▸ Problem description
Output the entries as they appear, skipping images.

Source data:
· · · · · · ·

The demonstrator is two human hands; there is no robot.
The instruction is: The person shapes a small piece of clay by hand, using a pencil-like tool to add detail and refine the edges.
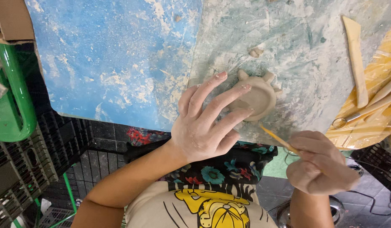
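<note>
The left hand [204,124] lies with its fingers spread and stretched forward, the fingertips [246,88] resting on the near rim of a small clay dish [259,98]. The right hand [320,162] is curled shut, pinching a thin yellow stick [276,137] whose tip points up toward the dish's lower edge, just beside it; whether it touches the clay I cannot tell. The dish is round and shallow, pale beige, with small nubs sticking out around its far edge, and it sits on a grey board [305,55] smeared with dried clay. A small lump of clay [256,52] lies on the board beyond the dish. To the left is a blue board [115,59], also streaked with clay. To the right, a flat wooden tool [356,59] rests partly on a sheet of yellow plastic [381,118], where a metal wire-loop tool [351,119] lies too
</note>
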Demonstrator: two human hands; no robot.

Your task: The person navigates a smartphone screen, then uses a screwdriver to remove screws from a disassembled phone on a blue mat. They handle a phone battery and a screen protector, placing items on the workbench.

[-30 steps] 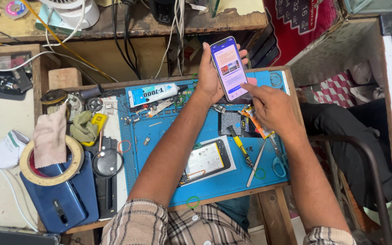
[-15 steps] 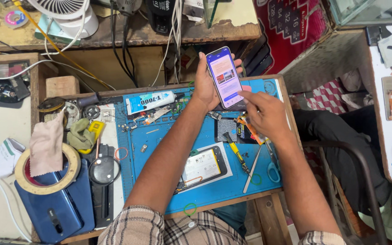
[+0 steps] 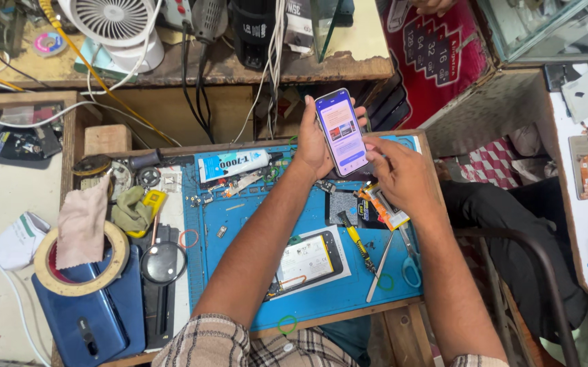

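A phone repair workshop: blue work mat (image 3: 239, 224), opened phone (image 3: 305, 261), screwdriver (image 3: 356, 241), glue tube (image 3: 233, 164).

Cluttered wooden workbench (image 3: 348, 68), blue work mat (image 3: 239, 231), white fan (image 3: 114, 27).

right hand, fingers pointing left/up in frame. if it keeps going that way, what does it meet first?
The right hand already has its fingertips at the lit phone held in the left hand, so the phone screen comes first. Contact itself is hard to judge from above.
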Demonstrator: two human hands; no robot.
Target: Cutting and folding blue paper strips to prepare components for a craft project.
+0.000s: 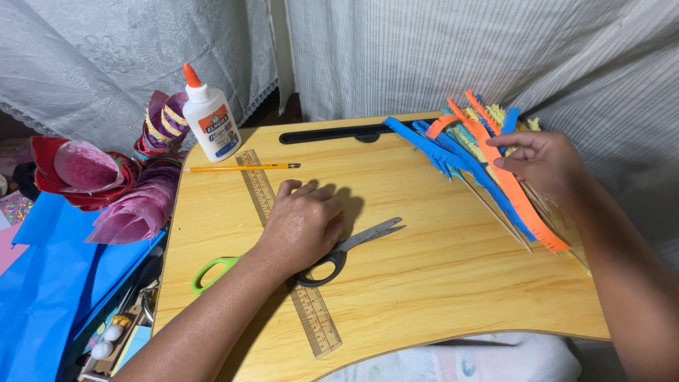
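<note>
My left hand (303, 225) lies palm down at the centre of the frame, fingers curled loosely over the scissors (332, 253) and ruler (286, 244), gripping nothing that I can see. My right hand (539, 161), upper right, rests with fingers loosely bent on the fringed paper strips (488, 173), not closed around them. A pencil (240, 168) and glue bottle (211, 120) sit upper left on the tray (438, 283).

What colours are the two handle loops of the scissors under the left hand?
One loop of the scissors is bright green, the other black; head view.
</note>
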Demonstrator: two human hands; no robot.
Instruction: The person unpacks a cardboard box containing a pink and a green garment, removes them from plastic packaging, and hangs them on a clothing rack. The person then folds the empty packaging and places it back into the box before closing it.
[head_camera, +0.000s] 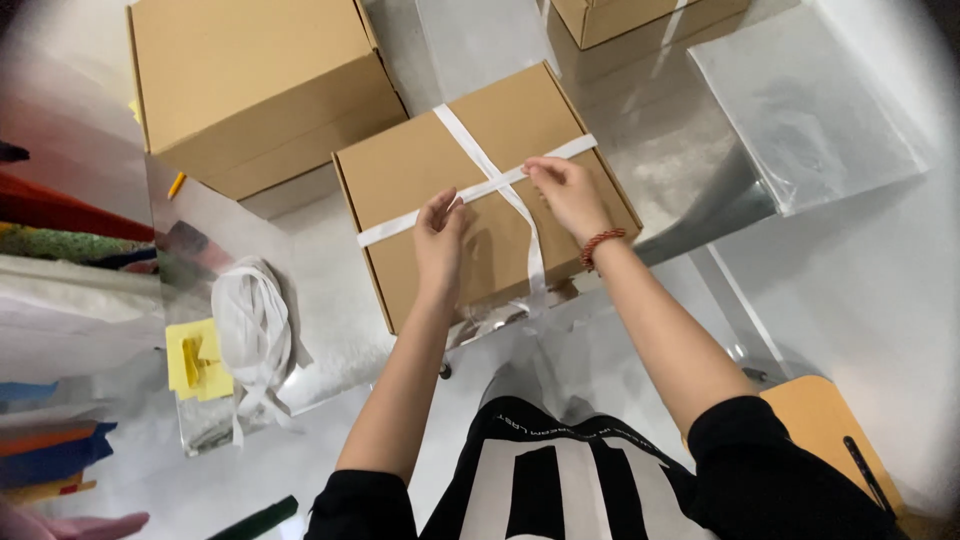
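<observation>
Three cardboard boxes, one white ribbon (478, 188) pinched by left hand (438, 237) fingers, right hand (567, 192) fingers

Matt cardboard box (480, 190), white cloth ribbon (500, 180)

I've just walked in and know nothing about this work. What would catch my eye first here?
In the middle, two bare hands, the left hand and the right hand, pinch a white ribbon that crosses over a flat brown cardboard box. A bigger cardboard box sits at upper left, and a loose bundle of white ribbon lies at lower left beside a yellow tool.
</observation>
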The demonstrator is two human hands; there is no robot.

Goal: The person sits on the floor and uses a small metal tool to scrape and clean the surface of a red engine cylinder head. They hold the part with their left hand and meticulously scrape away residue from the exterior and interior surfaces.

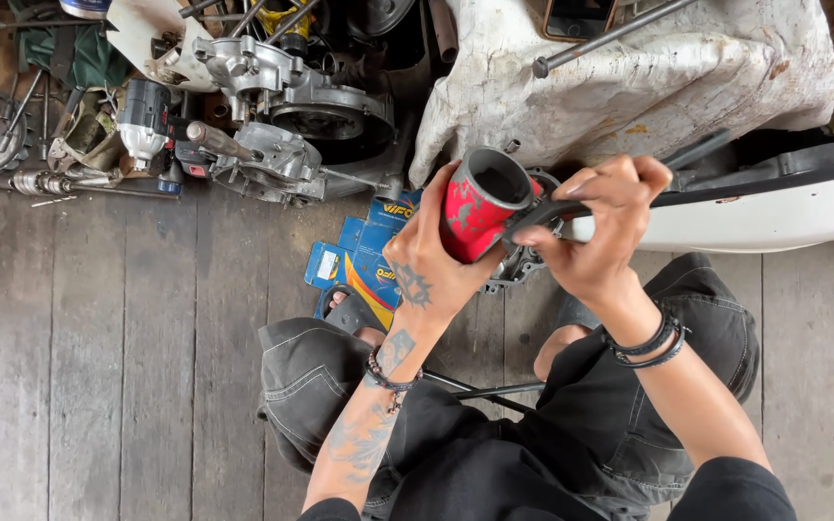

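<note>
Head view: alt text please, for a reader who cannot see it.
Seen from above, a seated person's left hand holds a red, grey-rimmed can while the right hand holds a dark tool against its rim. Engine casings and a power tool lie on the plank floor.

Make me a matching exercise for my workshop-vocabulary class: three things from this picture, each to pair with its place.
Things:
1. red cylinder
2. engine casing
3. blue cartons

Places:
a. lying flat on the plank floor
b. held in the left hand
c. upper left, among tools

The right hand holds a dark tool at the cylinder.

Pairs: 1-b, 2-c, 3-a
</note>
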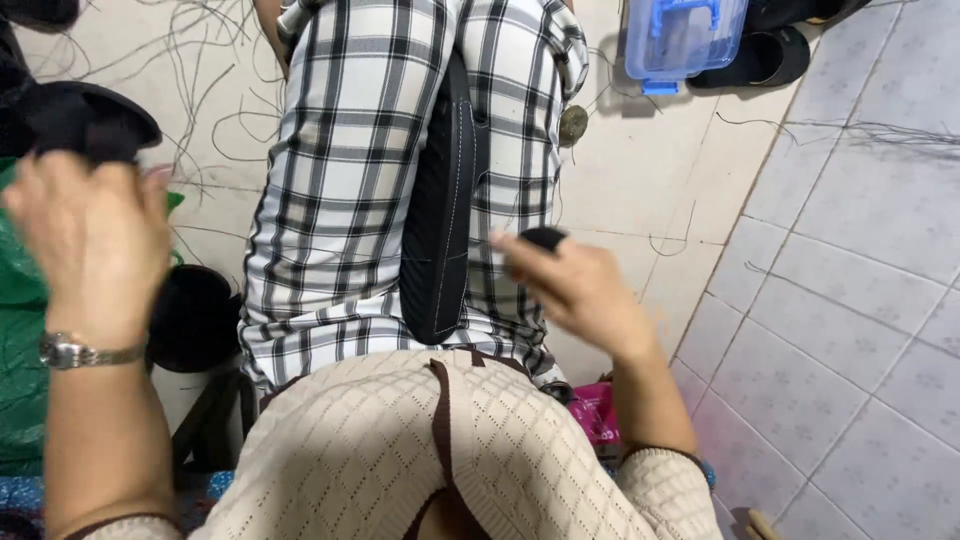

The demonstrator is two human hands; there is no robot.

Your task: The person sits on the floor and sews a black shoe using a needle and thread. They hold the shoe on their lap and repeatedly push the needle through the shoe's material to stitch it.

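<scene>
I look down at my lap in black-and-white plaid trousers [340, 180]. A long black stitched piece [440, 230] lies along my thighs. My right hand [575, 290] hovers by its right side with a small black item [545, 238] at the fingertips. My left hand [95, 235], with a metal wristwatch [75, 352], is raised at the left and grips a black curved piece [85, 120]. Both hands are blurred.
Loose dark threads [210, 90] lie scattered over the tiled floor. A blue lidded plastic box [685, 35] and a black sandal [765, 60] sit at the top right. Green material [20, 330] lies at the far left, a black stool [195, 320] beside my leg, a pink package [595, 410] at my right.
</scene>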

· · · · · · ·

▸ Solution
The demonstrator is two human hands; there is no robot.
The instruction is: The person shapes a small piece of clay by hand, using a pencil-like tool to add detail and refine the edges.
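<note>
The left hand [204,124] lies with its fingers spread and stretched forward, the fingertips [246,88] resting on the near rim of a small clay dish [259,98]. The right hand [320,162] is curled shut, pinching a thin yellow stick [276,137] whose tip points up toward the dish's lower edge, just beside it; whether it touches the clay I cannot tell. The dish is round and shallow, pale beige, with small nubs sticking out around its far edge, and it sits on a grey board [305,55] smeared with dried clay. A small lump of clay [256,52] lies on the board beyond the dish. To the left is a blue board [115,59], also streaked with clay. To the right, a flat wooden tool [356,59] rests partly on a sheet of yellow plastic [381,118], where a metal wire-loop tool [351,119] lies too
</note>
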Demonstrator: two human hands; no robot.

Your task: The person navigates a smartphone screen, then uses a screwdriver to remove screws from a disassembled phone on a blue mat. They handle a phone battery and a screen protector, placing items on the workbench.

[-30 steps] 
[-15 steps] 
[+0 steps] 

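A phone repair workshop: blue work mat (image 3: 239, 224), opened phone (image 3: 305, 261), screwdriver (image 3: 356, 241), glue tube (image 3: 233, 164).

Cluttered wooden workbench (image 3: 348, 68), blue work mat (image 3: 239, 231), white fan (image 3: 114, 27).

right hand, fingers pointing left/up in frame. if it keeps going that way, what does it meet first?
The right hand already has its fingertips at the lit phone held in the left hand, so the phone screen comes first. Contact itself is hard to judge from above.
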Demonstrator: two human hands; no robot.
Target: Cutting and folding blue paper strips to prepare components for a craft project.
+0.000s: 
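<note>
My left hand (303, 225) lies palm down at the centre of the frame, fingers curled loosely over the scissors (332, 253) and ruler (286, 244), gripping nothing that I can see. My right hand (539, 161), upper right, rests with fingers loosely bent on the fringed paper strips (488, 173), not closed around them. A pencil (240, 168) and glue bottle (211, 120) sit upper left on the tray (438, 283).

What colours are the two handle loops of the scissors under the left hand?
One loop of the scissors is bright green, the other black; head view.
</note>
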Demonstrator: two human hands; no robot.
Instruction: The person unpacks a cardboard box containing a pink and a green garment, removes them from plastic packaging, and hangs them on a clothing rack. The person then folds the empty packaging and places it back into the box before closing it.
[head_camera, +0.000s] 
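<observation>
Three cardboard boxes, one white ribbon (478, 188) pinched by left hand (438, 237) fingers, right hand (567, 192) fingers

Matt cardboard box (480, 190), white cloth ribbon (500, 180)

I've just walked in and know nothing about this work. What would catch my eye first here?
In the middle, two bare hands, the left hand and the right hand, pinch a white ribbon that crosses over a flat brown cardboard box. A bigger cardboard box sits at upper left, and a loose bundle of white ribbon lies at lower left beside a yellow tool.
</observation>
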The demonstrator is two human hands; there is no robot.

Goal: The person sits on the floor and uses a small metal tool to scrape and clean the surface of a red engine cylinder head. They hold the part with their left hand and meticulously scrape away residue from the exterior and interior surfaces.


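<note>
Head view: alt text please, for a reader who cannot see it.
Seen from above, a seated person's left hand holds a red, grey-rimmed can while the right hand holds a dark tool against its rim. Engine casings and a power tool lie on the plank floor.

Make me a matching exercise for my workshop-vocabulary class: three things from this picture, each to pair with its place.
Things:
1. red cylinder
2. engine casing
3. blue cartons

Places:
a. lying flat on the plank floor
b. held in the left hand
c. upper left, among tools

The right hand holds a dark tool at the cylinder.

Pairs: 1-b, 2-c, 3-a
</note>
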
The demonstrator is two human hands; there is no robot.

Your task: The person sits on the floor and sews a black shoe using a needle and thread. They hold the shoe on their lap and repeatedly push the needle through the shoe's material to stitch it.

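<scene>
I look down at my lap in black-and-white plaid trousers [340, 180]. A long black stitched piece [440, 230] lies along my thighs. My right hand [575, 290] hovers by its right side with a small black item [545, 238] at the fingertips. My left hand [95, 235], with a metal wristwatch [75, 352], is raised at the left and grips a black curved piece [85, 120]. Both hands are blurred.
Loose dark threads [210, 90] lie scattered over the tiled floor. A blue lidded plastic box [685, 35] and a black sandal [765, 60] sit at the top right. Green material [20, 330] lies at the far left, a black stool [195, 320] beside my leg, a pink package [595, 410] at my right.
</scene>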

That completes the output.